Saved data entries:
+--
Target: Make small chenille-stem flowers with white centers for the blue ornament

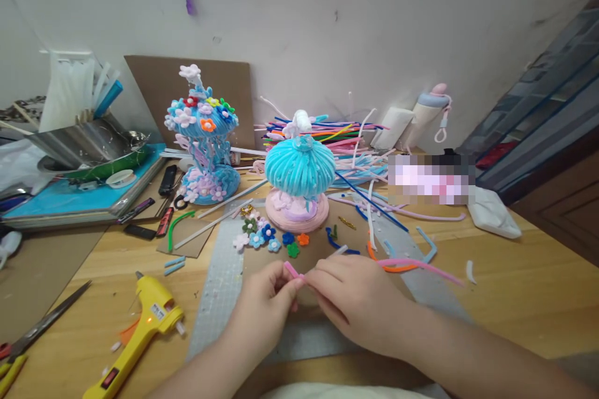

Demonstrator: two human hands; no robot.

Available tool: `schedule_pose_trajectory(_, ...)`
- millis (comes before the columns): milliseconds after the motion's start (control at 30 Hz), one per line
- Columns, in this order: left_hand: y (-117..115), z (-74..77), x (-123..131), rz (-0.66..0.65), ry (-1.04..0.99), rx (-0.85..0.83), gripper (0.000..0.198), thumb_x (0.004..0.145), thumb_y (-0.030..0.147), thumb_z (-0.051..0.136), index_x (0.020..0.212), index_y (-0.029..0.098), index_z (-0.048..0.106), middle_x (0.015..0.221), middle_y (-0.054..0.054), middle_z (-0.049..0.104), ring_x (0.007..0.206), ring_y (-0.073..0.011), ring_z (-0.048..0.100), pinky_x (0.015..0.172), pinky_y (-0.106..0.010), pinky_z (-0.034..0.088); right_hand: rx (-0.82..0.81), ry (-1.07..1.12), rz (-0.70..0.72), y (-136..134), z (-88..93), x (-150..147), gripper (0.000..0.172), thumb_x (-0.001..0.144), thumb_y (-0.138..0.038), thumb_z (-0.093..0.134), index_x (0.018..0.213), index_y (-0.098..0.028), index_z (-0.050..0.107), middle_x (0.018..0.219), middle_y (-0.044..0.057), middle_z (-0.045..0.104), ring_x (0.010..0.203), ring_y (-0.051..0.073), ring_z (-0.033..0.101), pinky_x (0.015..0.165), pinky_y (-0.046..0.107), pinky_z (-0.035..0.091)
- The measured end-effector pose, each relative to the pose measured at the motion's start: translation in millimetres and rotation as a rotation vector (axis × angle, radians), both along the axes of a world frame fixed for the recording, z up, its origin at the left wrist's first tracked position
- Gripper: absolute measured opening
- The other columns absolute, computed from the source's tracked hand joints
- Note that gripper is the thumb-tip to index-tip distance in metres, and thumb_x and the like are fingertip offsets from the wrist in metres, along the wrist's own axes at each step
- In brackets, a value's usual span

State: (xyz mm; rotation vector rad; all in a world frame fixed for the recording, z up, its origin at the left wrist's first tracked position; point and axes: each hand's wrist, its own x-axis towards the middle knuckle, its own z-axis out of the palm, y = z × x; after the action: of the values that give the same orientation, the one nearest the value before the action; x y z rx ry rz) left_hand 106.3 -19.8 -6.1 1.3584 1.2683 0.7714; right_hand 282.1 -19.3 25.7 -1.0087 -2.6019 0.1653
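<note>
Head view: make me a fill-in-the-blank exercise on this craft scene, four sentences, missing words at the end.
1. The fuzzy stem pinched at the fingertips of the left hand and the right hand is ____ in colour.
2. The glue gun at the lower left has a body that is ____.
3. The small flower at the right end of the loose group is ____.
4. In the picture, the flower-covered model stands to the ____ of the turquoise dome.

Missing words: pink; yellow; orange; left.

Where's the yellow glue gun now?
Head view, lower left: yellow glue gun on the wooden tabletop, between the metal-bladed scissors and the left hand.
</note>
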Motion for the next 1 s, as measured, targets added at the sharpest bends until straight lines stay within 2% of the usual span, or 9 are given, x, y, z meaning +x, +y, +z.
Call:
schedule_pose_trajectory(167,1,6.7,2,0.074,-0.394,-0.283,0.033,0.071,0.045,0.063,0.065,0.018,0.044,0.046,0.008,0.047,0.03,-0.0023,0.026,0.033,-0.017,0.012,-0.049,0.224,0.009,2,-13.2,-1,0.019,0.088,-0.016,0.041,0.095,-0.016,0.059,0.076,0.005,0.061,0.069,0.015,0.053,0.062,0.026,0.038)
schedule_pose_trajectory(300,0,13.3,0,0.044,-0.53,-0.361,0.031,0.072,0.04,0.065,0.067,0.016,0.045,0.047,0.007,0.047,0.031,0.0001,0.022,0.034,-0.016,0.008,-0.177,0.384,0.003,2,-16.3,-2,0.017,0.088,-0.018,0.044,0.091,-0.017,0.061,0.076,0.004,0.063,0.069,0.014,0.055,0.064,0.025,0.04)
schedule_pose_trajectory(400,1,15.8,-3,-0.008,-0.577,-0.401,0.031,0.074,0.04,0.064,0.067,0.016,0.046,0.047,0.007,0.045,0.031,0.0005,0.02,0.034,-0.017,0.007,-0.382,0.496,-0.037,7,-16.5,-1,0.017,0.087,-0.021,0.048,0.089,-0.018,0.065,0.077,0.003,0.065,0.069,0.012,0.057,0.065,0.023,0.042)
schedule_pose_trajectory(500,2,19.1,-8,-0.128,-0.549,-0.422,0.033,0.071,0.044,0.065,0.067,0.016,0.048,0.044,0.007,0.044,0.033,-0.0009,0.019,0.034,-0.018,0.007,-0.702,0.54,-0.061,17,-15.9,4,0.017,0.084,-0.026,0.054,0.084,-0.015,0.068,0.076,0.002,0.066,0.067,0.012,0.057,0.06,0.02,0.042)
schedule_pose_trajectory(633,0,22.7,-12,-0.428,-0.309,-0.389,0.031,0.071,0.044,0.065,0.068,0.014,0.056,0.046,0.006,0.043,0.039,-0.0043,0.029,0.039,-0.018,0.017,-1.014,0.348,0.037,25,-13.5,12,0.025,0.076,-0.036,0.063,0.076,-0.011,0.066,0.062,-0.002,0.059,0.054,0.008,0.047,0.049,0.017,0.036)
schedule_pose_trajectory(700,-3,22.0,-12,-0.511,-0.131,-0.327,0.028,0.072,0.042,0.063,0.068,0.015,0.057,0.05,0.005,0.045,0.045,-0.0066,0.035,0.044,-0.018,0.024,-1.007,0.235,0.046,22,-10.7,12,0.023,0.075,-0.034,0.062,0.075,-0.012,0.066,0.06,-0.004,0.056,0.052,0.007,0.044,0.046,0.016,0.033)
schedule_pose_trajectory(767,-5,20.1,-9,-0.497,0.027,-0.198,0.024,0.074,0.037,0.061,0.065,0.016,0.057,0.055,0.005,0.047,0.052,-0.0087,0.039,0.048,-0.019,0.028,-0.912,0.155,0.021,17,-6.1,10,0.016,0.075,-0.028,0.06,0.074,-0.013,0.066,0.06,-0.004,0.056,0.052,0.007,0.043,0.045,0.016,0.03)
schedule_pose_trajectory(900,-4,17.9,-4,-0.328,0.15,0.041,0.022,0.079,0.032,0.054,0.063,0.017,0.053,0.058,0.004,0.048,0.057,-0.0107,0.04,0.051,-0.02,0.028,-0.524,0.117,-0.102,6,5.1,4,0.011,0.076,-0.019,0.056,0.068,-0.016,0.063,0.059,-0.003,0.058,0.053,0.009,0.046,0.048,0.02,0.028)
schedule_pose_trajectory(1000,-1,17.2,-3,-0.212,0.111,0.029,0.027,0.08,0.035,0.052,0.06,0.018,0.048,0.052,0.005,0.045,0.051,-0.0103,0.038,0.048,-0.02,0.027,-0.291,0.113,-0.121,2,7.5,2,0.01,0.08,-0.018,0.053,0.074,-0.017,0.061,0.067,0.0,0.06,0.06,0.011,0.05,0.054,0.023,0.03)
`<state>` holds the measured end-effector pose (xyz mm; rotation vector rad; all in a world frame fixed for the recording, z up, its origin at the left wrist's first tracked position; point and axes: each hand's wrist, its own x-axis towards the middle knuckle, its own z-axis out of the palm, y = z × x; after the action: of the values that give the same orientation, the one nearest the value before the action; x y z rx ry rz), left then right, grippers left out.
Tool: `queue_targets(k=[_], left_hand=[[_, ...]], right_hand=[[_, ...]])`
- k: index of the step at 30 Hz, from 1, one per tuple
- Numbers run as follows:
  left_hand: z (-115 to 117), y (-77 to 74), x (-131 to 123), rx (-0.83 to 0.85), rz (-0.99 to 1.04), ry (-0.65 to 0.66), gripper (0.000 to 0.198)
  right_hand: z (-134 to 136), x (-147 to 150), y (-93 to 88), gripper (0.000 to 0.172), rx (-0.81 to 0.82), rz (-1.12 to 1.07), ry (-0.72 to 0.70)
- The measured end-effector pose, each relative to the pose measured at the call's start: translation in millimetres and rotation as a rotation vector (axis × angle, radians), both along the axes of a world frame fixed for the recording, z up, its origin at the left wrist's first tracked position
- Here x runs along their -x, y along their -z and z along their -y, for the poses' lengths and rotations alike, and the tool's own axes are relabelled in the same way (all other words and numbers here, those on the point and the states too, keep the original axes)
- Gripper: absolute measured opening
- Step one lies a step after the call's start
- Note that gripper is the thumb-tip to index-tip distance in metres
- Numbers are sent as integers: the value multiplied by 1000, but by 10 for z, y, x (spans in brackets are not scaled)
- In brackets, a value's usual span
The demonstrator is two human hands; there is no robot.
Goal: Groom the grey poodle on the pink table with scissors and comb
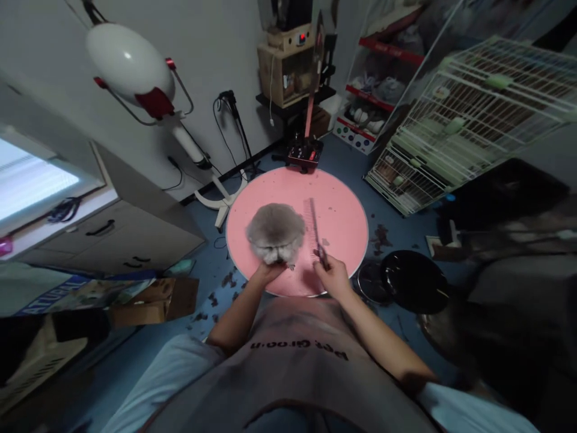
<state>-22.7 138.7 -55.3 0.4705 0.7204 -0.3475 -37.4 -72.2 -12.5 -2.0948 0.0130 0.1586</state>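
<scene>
A fluffy grey animal [276, 225] with paler fur at its near end is on the round pink table [342, 210]. My left hand [271, 272] holds it from below at its near edge, with the fingers mostly hidden by fur. To its right, my right hand [332, 275] is closed around a long metal comb [311, 222], whose teeth point left, apart from the fur. A dark looped part shows by the comb's lower end at my fingers; I cannot make out whether it is a separate tool. Small grey fur clumps lie on the tabletop.
A black round stool [413, 281] stands right of the table. Behind it are a wire cage [455, 120] and, at the table's far edge, a red-and-black device [305, 153]. A white dryer [130, 63] on a stand rises at left. Cut fur [381, 236] litters the blue floor.
</scene>
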Motion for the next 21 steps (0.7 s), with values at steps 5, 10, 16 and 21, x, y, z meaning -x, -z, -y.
queue_targets(k=[5, 10, 16, 21], left_hand=[[51, -388, -171, 59, 60, -48, 21], [39, -447, -274, -31, 173, 30, 13], [-45, -196, -186, -104, 46, 119, 13], [12, -262, -229, 12, 119, 76, 18]], right_hand=[[-174, 3, 93, 40, 23, -40, 155], [-395, 121, 96, 50, -105, 131, 66], [-516, -11, 232, 45, -28, 75, 244], [-479, -28, 246, 47, -118, 147, 137]])
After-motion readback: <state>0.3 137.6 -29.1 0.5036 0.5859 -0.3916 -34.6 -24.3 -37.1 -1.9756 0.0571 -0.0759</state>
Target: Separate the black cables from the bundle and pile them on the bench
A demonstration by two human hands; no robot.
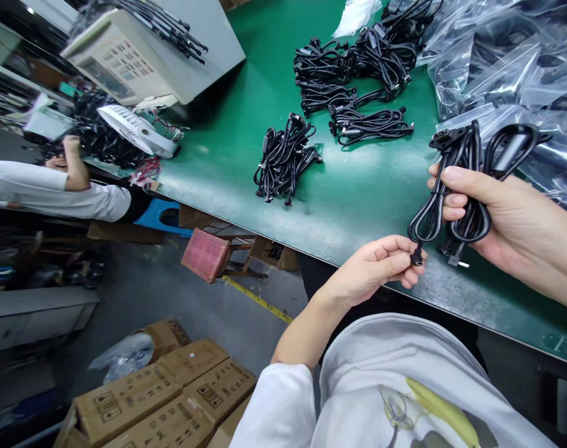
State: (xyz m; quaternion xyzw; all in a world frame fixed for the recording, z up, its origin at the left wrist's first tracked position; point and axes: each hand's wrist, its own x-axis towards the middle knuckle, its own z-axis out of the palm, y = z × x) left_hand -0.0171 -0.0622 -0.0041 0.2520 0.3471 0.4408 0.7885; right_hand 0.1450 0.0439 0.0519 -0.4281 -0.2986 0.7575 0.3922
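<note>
Coiled black cables (467, 186) are gripped in my right hand (511, 214), above the front part of the green table. Their loops stick out on both sides of the fingers, and connectors hang at the lower end. My left hand (381, 264) pinches one small black connector (416, 255) at the bottom of the nearest coil, close to the table edge. To the left lies a small pile of coiled cables (286, 158). Farther back, a bigger group of the same coils (353, 74) is spread out, one bundle (374, 124) lying at its front.
Clear plastic bags (507, 62) of cables fill the right back of the green table (358, 193). A beige machine (157, 56) and a white fan (132, 129) stand left. Another person (55, 186) works beyond. Cardboard boxes (171, 398) and a red stool (206, 255) are on the floor.
</note>
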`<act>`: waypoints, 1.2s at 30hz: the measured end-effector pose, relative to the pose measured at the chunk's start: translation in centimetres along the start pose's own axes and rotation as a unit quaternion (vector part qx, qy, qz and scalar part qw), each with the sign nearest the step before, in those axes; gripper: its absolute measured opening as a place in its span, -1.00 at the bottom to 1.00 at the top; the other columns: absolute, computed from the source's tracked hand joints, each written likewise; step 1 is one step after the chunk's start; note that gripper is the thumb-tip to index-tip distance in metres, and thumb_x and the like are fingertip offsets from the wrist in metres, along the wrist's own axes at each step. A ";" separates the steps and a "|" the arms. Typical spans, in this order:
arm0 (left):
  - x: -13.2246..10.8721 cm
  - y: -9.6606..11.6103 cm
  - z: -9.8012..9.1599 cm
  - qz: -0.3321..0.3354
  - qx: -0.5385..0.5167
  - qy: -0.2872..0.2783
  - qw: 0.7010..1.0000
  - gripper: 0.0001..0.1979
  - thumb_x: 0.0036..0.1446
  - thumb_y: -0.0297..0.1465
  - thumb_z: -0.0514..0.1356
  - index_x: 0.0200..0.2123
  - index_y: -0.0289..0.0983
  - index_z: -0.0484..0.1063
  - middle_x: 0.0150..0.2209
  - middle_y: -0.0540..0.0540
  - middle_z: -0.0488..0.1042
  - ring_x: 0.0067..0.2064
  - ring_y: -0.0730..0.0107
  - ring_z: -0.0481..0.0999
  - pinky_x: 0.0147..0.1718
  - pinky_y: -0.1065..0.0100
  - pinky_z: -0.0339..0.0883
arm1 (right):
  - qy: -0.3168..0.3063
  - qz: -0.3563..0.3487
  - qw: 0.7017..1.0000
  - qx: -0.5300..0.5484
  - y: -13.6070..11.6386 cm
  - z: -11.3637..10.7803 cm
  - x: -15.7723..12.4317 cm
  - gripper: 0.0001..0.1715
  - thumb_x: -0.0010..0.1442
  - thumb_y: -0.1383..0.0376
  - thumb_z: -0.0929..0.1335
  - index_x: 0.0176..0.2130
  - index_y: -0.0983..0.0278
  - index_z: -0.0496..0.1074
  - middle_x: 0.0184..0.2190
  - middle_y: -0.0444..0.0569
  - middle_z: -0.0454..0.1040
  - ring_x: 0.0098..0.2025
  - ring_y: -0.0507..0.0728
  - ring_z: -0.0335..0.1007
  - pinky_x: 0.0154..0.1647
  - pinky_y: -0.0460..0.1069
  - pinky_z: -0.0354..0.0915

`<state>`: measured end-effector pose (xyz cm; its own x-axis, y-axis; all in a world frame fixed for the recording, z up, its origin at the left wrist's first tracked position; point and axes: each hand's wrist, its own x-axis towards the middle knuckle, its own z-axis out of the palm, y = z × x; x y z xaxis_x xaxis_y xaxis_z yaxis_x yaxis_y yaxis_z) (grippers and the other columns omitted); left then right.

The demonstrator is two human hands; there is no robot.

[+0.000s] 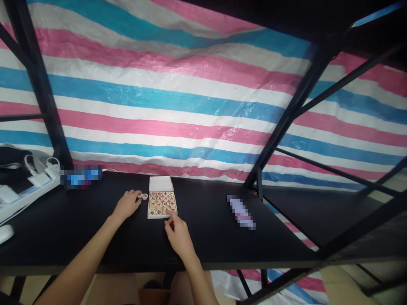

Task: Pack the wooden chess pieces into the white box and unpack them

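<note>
A white box (162, 217) stands on the black table with its lid (160, 184) raised at the back. Rows of round Chinese chess pieces (160, 204) fill it, most with red characters and a couple with black ones at the front left. My left hand (126, 204) rests left of the box, its thumb and forefinger closed around a piece at its fingertips. Beside those fingers lies another loose piece (145, 196) with a red mark. At the box's front right corner, my right hand (178, 234) has its forefinger stretched onto the pieces, thumb apart, gripping nothing visible.
To the right on the black table (203, 245) lies a blurred pale object (241, 212). At the left are a white power strip (28, 197) with plugs, a blurred blue item (83, 176) and a white mouse-like object (5, 233). Black metal posts and striped sheeting enclose the table.
</note>
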<state>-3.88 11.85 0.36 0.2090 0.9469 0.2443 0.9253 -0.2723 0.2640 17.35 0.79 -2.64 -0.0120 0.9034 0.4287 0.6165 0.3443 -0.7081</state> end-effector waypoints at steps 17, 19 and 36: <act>-9.4 6.7 2.9 0.066 -0.268 0.037 0.960 -0.53 0.09 -0.38 0.09 0.11 -0.17 0.25 -0.19 -0.11 0.49 -0.23 0.26 0.47 -0.14 0.24 0.35 | -0.071 -0.027 0.996 0.038 -1.6 -1.2 -0.2 -0.74 0.28 0.26 0.20 -0.18 0.20 0.45 -0.35 -0.09 0.52 -0.29 0.09 0.43 -0.22 -0.07 0.28; -9.4 6.8 3.2 0.086 -0.291 0.048 0.952 -0.55 0.08 -0.40 0.09 0.09 -0.18 0.29 -0.15 -0.13 0.48 -0.21 0.27 0.47 -0.10 0.22 0.34 | -0.079 -0.032 0.996 0.021 -1.5 -1.1 -0.2 -0.78 0.24 0.26 0.25 -0.16 0.20 0.44 -0.36 -0.10 0.51 -0.30 0.09 0.42 -0.22 -0.07 0.28; -9.3 7.4 0.5 0.029 -0.351 -0.028 0.936 -0.74 0.12 -0.28 0.07 -0.25 -0.25 0.48 -0.39 -0.05 0.55 -0.39 0.36 0.48 -0.37 0.41 0.34 | -0.055 -0.004 0.992 0.110 -0.6 -0.7 -0.2 -0.75 0.19 0.32 0.26 -0.13 0.25 0.44 -0.31 -0.06 0.54 -0.26 0.09 0.46 -0.17 -0.05 0.32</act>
<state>1.17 1.14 -0.39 0.2868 0.9295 0.2320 0.4805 -0.3491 0.8045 17.57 0.21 -1.94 -0.1096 0.9189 0.3790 0.4301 0.3876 -0.8153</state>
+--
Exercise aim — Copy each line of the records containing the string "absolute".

Answer box —
- Gripper: absolute measured opening
- The other columns absolute, computed from the source's tracked hand joints
- Gripper: absolute measured opening
`<act>`: waypoints, 1.2s at 30hz: the measured end-effector pose, relative to the pose measured at the chunk's start: translation in centimetres along the start pose's own axes and rotation as a unit quaternion (vector part qx, qy, qz and scalar part qw), each with the sign nearest the step before, in those axes; gripper: its absolute measured opening as a place in its span, -1.00 at the bottom to 1.00 at the top; the other columns: absolute, computed from the source's tracked hand joints, each written likewise; step 1 is one step after the chunk's start; note that gripper is the thumb-tip to index-tip distance in metres, and thumb_x and the like are fingertip offsets from the wrist in metres, along the wrist's own axes at each step. A ";" separates the steps and a "|" the arms. Typical spans, in this order:

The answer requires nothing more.